* [DATA SECTION]:
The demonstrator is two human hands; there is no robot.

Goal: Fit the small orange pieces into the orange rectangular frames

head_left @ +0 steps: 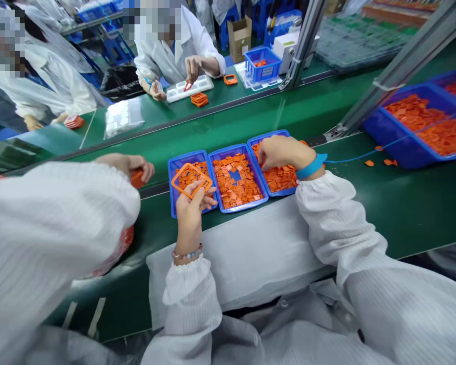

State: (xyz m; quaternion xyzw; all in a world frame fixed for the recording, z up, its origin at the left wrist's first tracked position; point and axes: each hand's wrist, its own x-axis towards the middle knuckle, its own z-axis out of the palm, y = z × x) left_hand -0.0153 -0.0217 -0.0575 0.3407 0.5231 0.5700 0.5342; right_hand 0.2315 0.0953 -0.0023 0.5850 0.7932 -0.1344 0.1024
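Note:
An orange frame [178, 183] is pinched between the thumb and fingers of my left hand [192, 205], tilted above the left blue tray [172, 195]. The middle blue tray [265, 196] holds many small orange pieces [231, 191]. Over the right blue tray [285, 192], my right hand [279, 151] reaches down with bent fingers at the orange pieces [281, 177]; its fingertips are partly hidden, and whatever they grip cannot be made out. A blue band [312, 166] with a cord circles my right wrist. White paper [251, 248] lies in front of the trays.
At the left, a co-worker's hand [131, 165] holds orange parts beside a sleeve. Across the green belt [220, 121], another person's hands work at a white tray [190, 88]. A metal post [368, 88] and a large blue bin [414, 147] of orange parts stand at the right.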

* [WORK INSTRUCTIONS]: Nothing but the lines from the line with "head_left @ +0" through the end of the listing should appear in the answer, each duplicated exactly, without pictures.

* [ANSWER SPACE]:
head_left @ +0 steps: 

State: (xyz m; quaternion xyzw; all in a world frame fixed for the recording, z up, its origin at the left wrist's first tracked position; point and axes: each hand's wrist, its own x-axis towards the middle knuckle, its own z-axis out of the palm, y = z × x) left_hand -0.0153 -0.0217 -0.0575 0.3407 0.5231 0.5700 0.5342; right_hand 0.2315 0.0953 -0.0023 0.5850 0.7932 -0.1344 0.1024
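Note:
An orange frame [178, 183] is pinched between the thumb and fingers of my left hand [192, 205], tilted above the left blue tray [172, 195]. The middle blue tray [265, 196] holds many small orange pieces [231, 191]. Over the right blue tray [285, 192], my right hand [279, 151] reaches down with bent fingers at the orange pieces [281, 177]; its fingertips are partly hidden, and whatever they grip cannot be made out. A blue band [312, 166] with a cord circles my right wrist. White paper [251, 248] lies in front of the trays.
At the left, a co-worker's hand [131, 165] holds orange parts beside a sleeve. Across the green belt [220, 121], another person's hands work at a white tray [190, 88]. A metal post [368, 88] and a large blue bin [414, 147] of orange parts stand at the right.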

The response is complete as it stands.